**Problem to work on:**
The pictures in the data below are to be omitted; all else must be duplicated exactly.

**Data:**
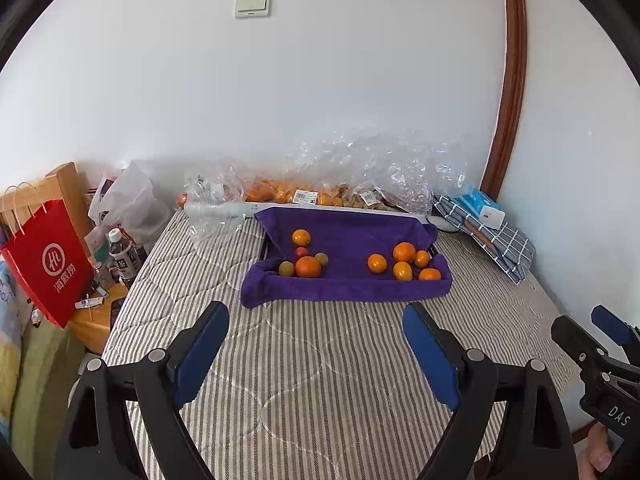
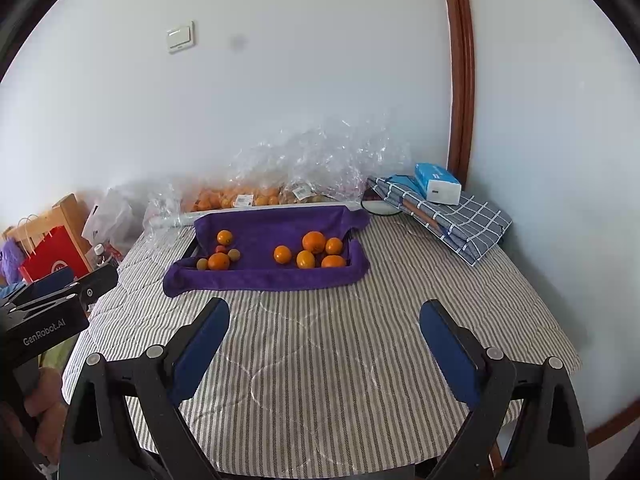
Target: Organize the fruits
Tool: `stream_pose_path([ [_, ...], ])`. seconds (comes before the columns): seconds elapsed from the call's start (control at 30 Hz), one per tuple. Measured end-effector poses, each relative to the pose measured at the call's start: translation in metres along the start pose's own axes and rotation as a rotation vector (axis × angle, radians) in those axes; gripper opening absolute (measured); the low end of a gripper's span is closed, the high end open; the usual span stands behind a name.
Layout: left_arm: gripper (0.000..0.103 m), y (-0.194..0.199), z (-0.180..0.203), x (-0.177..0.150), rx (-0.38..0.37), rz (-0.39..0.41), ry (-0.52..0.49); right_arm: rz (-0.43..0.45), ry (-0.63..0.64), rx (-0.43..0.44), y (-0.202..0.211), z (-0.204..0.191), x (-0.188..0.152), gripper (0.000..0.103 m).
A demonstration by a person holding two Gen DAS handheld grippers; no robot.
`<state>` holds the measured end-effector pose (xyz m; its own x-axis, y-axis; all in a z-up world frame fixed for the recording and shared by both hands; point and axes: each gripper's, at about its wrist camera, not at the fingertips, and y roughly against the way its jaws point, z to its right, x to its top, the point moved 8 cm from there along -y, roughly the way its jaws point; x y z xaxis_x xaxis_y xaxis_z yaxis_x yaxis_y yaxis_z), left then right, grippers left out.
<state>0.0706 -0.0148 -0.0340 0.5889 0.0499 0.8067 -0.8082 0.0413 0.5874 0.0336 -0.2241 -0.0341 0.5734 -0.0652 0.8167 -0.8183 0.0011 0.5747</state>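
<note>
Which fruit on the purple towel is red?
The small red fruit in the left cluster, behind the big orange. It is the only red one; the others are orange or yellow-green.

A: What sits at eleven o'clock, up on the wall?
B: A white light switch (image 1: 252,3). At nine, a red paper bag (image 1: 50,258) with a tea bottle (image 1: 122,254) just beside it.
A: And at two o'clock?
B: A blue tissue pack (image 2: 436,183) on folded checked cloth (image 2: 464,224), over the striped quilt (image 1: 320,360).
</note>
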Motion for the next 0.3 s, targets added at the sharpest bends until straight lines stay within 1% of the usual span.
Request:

**Exercise solution:**
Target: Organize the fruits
Tool: `stream_pose_path([ [_, ...], ])`. seconds (comes before the columns): seconds elapsed from the call's start (control at 30 Hz), one per tuple. Measured end-effector poses, each relative to the pose measured at the call's start: translation in metres along the start pose's own axes and rotation as a rotation vector (axis × angle, radians) in those axes; gripper opening absolute (measured); the low end of a gripper's span is closed, the high end open; the usual span stands behind a name.
Layout: left_arm: gripper (0.000..0.103 m), y (-0.194..0.199), z (-0.180..0.203), x (-0.177..0.150), rx (-0.38..0.37), rz (-0.39..0.41), ry (-0.52..0.49); right_arm: rz (-0.43..0.45), ry (-0.63..0.64), rx (-0.43..0.44), y (-0.202..0.211), z (-0.204..0.191), x (-0.188..0.152), gripper (0.000..0.103 m).
A demonstration by a person holding two Gen DAS handheld grippers; no robot.
`<state>` holds the measured end-effector pose (xyz m; its own x-axis, y-axis; all in a z-up world frame fixed for the recording and shared by both hands; point and axes: each gripper's, at about its wrist camera, not at the fingertips, and y roughly against the way its jaws point, z to its right, x to its top, the point moved 8 cm from there along -y, roughly the way its jaws point; x y z xaxis_x xaxis_y xaxis_z yaxis_x yaxis_y yaxis_z), left then right, grippers left out.
<state>0.0706 -0.0148 -0.0340 0.5889 0.0499 0.8067 -0.8082 0.0413 0.5874 0.0336 -0.2241 -0.0341 0.5734 -0.0652 0.8167 -0.8183 0.0011 0.5747</state>
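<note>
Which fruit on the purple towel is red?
The small red fruit in the left cluster, behind the big orange. It is the only red one; the others are orange or yellow-green.

A: What sits at eleven o'clock, up on the wall?
B: A white light switch (image 1: 252,3). At nine, a red paper bag (image 1: 50,258) with a tea bottle (image 1: 122,254) just beside it.
A: And at two o'clock?
B: A blue tissue pack (image 2: 436,183) on folded checked cloth (image 2: 464,224), over the striped quilt (image 1: 320,360).
</note>
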Motion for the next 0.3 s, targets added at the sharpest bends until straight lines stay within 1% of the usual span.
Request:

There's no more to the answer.